--- MATERIAL PROVIDED Enclosed Below ---
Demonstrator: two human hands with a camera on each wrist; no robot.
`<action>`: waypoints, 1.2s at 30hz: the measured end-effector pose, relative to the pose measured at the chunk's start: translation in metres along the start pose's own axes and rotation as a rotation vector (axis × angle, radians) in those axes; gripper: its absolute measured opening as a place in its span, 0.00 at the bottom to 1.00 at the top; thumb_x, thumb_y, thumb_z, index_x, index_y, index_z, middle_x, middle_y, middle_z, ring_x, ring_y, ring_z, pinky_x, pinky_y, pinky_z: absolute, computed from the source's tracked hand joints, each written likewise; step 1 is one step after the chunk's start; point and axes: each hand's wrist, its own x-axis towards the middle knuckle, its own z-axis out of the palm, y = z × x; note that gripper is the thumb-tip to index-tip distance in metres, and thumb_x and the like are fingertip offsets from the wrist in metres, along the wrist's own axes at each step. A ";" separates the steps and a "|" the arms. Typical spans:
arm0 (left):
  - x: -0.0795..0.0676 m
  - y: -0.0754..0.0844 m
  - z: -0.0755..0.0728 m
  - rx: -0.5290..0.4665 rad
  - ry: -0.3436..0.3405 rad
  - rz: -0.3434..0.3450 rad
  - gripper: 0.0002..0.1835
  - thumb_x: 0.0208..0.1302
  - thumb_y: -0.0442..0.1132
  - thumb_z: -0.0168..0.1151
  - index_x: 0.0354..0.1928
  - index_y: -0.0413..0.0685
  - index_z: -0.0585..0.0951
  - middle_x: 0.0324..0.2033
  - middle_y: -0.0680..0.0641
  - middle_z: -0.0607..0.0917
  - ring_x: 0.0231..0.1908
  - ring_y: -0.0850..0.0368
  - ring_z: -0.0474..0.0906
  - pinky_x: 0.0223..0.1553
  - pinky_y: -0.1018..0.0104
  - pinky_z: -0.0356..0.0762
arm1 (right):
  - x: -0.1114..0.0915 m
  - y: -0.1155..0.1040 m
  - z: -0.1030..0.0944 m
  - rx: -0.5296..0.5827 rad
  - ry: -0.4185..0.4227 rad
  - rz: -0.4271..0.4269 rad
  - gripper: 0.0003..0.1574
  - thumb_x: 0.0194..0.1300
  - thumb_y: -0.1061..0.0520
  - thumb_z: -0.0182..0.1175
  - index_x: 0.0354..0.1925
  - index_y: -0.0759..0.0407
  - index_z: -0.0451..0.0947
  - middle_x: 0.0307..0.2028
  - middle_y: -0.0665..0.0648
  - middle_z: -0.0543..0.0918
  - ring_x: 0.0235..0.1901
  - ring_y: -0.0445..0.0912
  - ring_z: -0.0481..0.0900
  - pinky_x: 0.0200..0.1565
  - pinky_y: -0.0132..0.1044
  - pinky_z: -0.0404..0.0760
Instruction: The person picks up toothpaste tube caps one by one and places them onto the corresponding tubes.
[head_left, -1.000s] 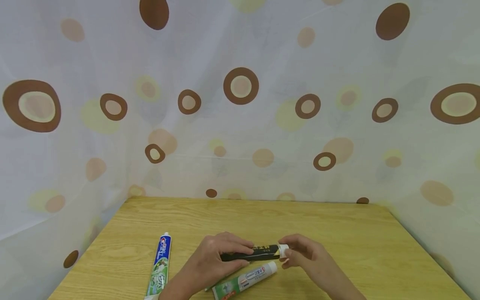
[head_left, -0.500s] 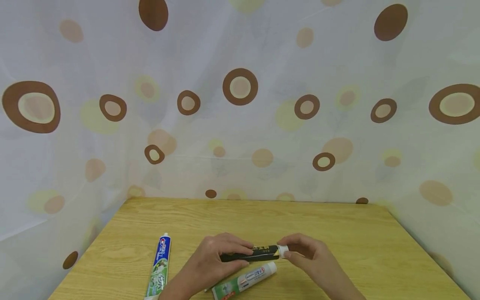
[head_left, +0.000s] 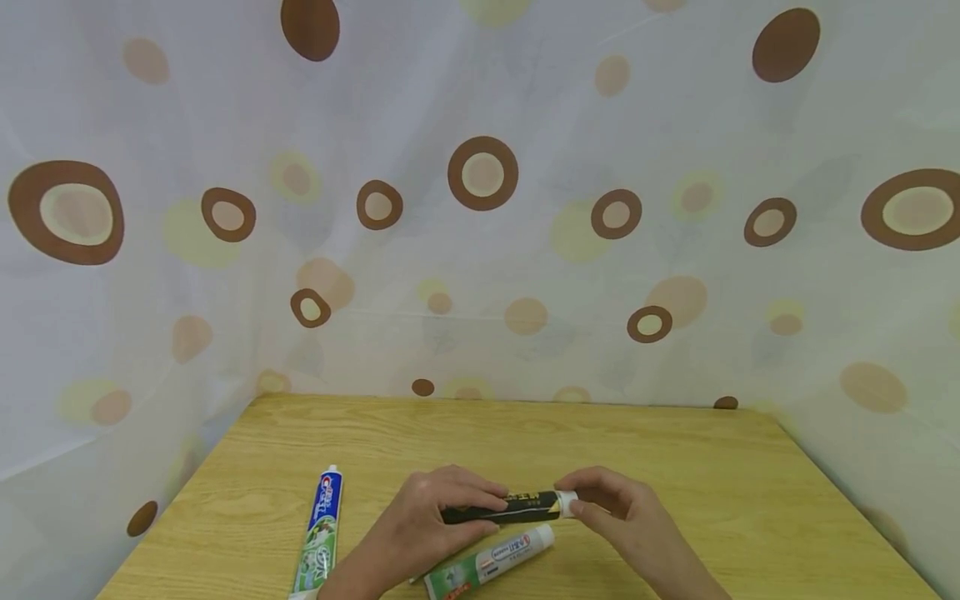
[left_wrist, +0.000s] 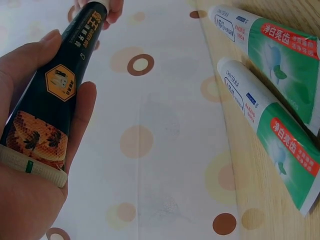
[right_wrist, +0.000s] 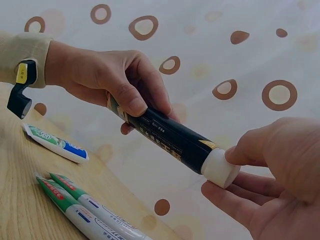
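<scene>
A black toothpaste tube (head_left: 528,506) with gold lettering is held above the table, lying nearly level in the head view. My left hand (head_left: 431,517) grips its body, fingers over the top and thumb along the near side. At the tube's right end, my right hand (head_left: 618,517) pinches the white cap (right_wrist: 220,168) between thumb and fingers. The cap sits against the tube's end; whether it is loose cannot be seen. The left wrist view shows the tube's honeycomb-patterned lower part (left_wrist: 37,137) and its flat crimped end within the left hand.
Two green-and-white toothpaste tubes (left_wrist: 272,132) lie side by side on the wooden table (head_left: 660,450), below the hands. A blue-and-green toothpaste tube (head_left: 321,529) lies farther left, beside the left forearm. A white patterned curtain (head_left: 480,275) encloses the table's back and sides.
The right hand's fingers have shifted slightly around the cap, its lower fingers now hidden behind the thumb in the head view. The left hand and the tubes stay in place.
</scene>
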 end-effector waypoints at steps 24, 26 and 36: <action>0.000 0.000 0.000 0.014 0.001 0.016 0.11 0.61 0.38 0.71 0.46 0.54 0.89 0.47 0.54 0.89 0.48 0.63 0.84 0.46 0.71 0.83 | 0.000 0.003 0.000 0.026 -0.015 -0.001 0.24 0.70 0.50 0.61 0.59 0.60 0.77 0.58 0.60 0.80 0.53 0.39 0.82 0.53 0.31 0.81; 0.000 0.000 0.000 0.010 0.003 0.018 0.11 0.61 0.38 0.71 0.46 0.53 0.89 0.47 0.53 0.89 0.48 0.63 0.84 0.46 0.71 0.84 | 0.000 0.002 0.000 0.038 -0.015 -0.004 0.24 0.70 0.51 0.61 0.58 0.62 0.77 0.57 0.60 0.80 0.52 0.40 0.83 0.53 0.33 0.82; 0.000 -0.001 0.000 0.030 0.020 0.022 0.11 0.59 0.38 0.72 0.45 0.53 0.89 0.47 0.54 0.89 0.47 0.63 0.84 0.45 0.73 0.83 | -0.002 0.002 -0.001 0.092 -0.064 -0.002 0.27 0.69 0.53 0.62 0.61 0.65 0.73 0.58 0.63 0.79 0.53 0.43 0.83 0.54 0.33 0.82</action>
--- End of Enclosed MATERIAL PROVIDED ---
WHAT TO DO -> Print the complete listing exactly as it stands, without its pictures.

EXPECTED OUTPUT ->
Demonstrator: two human hands with a camera on each wrist; no robot.
`<action>`: waypoints, 1.2s at 30hz: the measured end-effector pose, relative to the pose measured at the chunk's start: translation in metres along the start pose's own axes and rotation as a rotation vector (axis × angle, radians) in those axes; gripper: its absolute measured opening as a place in its span, 0.00 at the bottom to 1.00 at the top; thumb_x, thumb_y, thumb_z, index_x, index_y, index_z, middle_x, middle_y, middle_z, ring_x, ring_y, ring_z, pinky_x, pinky_y, pinky_z: absolute, computed from the source's tracked hand joints, each written likewise; step 1 is one step after the chunk's start; point and axes: each hand's wrist, its own x-axis towards the middle knuckle, its own z-axis out of the palm, y = z × x; note that gripper is the thumb-tip to index-tip distance in metres, and thumb_x and the like are fingertip offsets from the wrist in metres, along the wrist's own axes at each step. A ";" separates the steps and a "|" the arms. Typical spans:
arm0 (left):
  - x: -0.0795..0.0676 m
  - y: -0.0754..0.0844 m
  - z: -0.0755..0.0728 m
  - rx: -0.5290..0.4665 rad
  - ry: -0.3436..0.3405 rad
  - rz: -0.3434..0.3450 rad
  - gripper: 0.0002..0.1835
  - thumb_x: 0.0208..0.1302
  - thumb_y: -0.0442..0.1132
  - thumb_z: -0.0168..0.1151
  - index_x: 0.0354..0.1928
  - index_y: -0.0413..0.0685
  - index_z: -0.0585..0.0951
  - middle_x: 0.0324..0.2033
  - middle_y: -0.0680..0.0641
  - middle_z: -0.0607..0.0917
  - ring_x: 0.0231..0.1908
  - ring_y: -0.0850..0.0368
  - ring_z: -0.0474..0.0906
  - pinky_x: 0.0223..0.1553
  - pinky_y: -0.1018..0.0104
  - pinky_z: -0.0356..0.0762
arm1 (right):
  - x: -0.1114..0.0915 m
  - y: -0.1155..0.1040 m
  - z: -0.1030..0.0944 m
  - rx: -0.5296..0.5827 rad
  - ry: -0.4185..0.4227 rad
  - rz: -0.4271..0.4269 rad
  - gripper: 0.0003..0.1574
  - thumb_x: 0.0194..0.1300
  - thumb_y: -0.1061..0.0520
  - thumb_z: -0.0182..0.1175
  - index_x: 0.0354..0.1925
  - index_y: -0.0759..0.0407
  - index_z: -0.0451..0.0947
  - middle_x: 0.0307..0.2028
  - middle_y: -0.0665..0.0648
  - middle_z: -0.0543..0.0918
  - ring_x: 0.0235..0.1901
  - ring_y: -0.0445..0.0912
  - ring_z: -0.0481..0.0900
  - pinky_x: 0.0200..0.1565
  - pinky_y: -0.0132..0.1044
  - pinky_z: -0.0404..0.0760
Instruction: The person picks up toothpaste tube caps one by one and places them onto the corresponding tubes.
[head_left, -1.000s] 
[head_left, -0.500s] 
[head_left, +0.000s] 
[left_wrist, +0.000s] 
[right_wrist, +0.000s] 
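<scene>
A black toothpaste tube (head_left: 528,506) with gold lettering is held above the table, lying nearly level in the head view. My left hand (head_left: 431,517) grips its body, fingers over the top and thumb along the near side. At the tube's right end, my right hand (head_left: 618,517) pinches the white cap (right_wrist: 220,168) between thumb and fingers. The cap sits against the tube's end; whether it is loose cannot be seen. The left wrist view shows the tube's honeycomb-patterned lower part (left_wrist: 37,137) and its flat crimped end within the left hand.
Two green-and-white toothpaste tubes (left_wrist: 272,132) lie side by side on the wooden table (head_left: 660,450), below the hands. A blue-and-green toothpaste tube (head_left: 321,529) lies farther left, beside the left forearm. A white patterned curtain (head_left: 480,275) encloses the table's back and sides.
The right hand's fingers have shifted slightly around the cap, its lower fingers now hidden behind the thumb in the head view. The left hand and the tubes stay in place.
</scene>
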 end-effector waypoints at steps 24, 26 and 36: <action>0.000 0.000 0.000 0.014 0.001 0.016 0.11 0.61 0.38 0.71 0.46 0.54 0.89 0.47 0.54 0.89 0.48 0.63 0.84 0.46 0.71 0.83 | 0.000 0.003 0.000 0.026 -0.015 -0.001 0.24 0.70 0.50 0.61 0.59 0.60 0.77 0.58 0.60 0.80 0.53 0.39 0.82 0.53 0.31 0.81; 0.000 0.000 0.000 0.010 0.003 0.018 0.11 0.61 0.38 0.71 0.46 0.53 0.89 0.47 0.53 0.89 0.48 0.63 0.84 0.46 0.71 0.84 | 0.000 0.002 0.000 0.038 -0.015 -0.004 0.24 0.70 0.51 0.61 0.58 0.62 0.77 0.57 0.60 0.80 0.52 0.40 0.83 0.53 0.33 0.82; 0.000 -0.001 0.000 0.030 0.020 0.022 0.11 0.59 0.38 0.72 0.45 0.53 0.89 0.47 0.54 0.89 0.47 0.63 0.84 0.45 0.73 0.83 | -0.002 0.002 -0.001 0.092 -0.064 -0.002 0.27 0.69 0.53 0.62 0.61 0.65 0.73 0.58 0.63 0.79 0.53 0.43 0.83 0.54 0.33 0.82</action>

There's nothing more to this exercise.